GORGOROTH Complete Songwriting Process For New Album

August 1, 2004

Norwegian black metallers GORGOROTH have completed the songwriting process for their upcoming album, "Ad Majorem Sathanas Gloriam". The group will be holding drummer auditions later this month for their planned European tour this autumn and an eventual album recording. More information about the tour and the outcome of the auditions will be made available soon.

As previously reported, GORGOROTH singer Gaahl has appealed the 18-month prison sentence he received in early May for beating a 41-year-old man in what the victim called a ritual attack. Speaking to the U.K.'s Metal Hammer magazine this spring, he stood by his claim that it was in fact he who was the victim of a "revenge" attack, that he acted in self-defense and that he does not remember what happened.

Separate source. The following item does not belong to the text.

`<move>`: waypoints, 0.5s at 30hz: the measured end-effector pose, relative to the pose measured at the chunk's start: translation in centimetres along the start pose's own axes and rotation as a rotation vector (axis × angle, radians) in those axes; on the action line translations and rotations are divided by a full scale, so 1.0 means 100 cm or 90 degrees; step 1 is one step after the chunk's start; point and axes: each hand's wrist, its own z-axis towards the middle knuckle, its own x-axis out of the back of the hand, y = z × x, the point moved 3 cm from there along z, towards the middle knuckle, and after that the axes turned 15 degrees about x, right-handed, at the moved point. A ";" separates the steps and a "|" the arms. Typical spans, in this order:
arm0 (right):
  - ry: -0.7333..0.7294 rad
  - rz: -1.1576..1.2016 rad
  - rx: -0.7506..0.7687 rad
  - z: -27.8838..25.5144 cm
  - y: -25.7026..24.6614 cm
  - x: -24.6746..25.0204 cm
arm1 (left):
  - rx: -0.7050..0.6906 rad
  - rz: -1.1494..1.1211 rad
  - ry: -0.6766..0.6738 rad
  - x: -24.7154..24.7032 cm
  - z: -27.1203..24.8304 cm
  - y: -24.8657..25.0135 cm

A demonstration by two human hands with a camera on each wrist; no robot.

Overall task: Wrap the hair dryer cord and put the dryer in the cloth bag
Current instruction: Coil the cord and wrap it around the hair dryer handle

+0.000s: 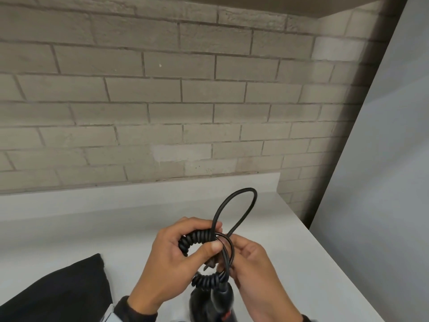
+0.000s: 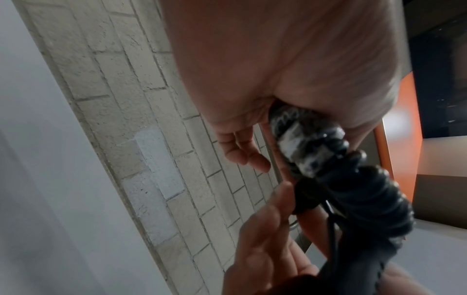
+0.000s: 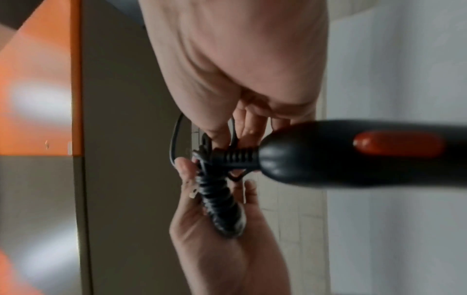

Gaahl explained: 'When you combine the fact that [the alleged victim] obviously failed to achieve his goal and that the environment we live in has this Christian mentality of feeling pity for the weak, it is not surprising that they took into consideration his side of the story."

The 28-year-old singer also shed light on details overlooked by the police — something he believes to be the key factor in the comparatively short sentence.

"He left a weapon in my house that has my blood on it," Gaahl told Metal Hammer. "The police picked up the object but they didn't run any tests to check out whose blood it was. On the first day of the trial, the judge mentioned that I could get anything up to 12 years, but in the end, the prosecution requested 18 months. This is a strong piece of evidence that I will use of the appeal.

"If the appeal does not work, I will have to go to prison for 11 months, 'cause I've already served some of it last year, but it could take one to three years before it happens anyway, because there is a long waiting list for prisons in Norway."

GORGOROTH drew international attention in early February after they were accused of "offending religious feelings" during a concert in Poland. The band were also suspected of breaching the Polish law on protection of animals by displaying the severed and impaled heads of sheep as part of their stage act.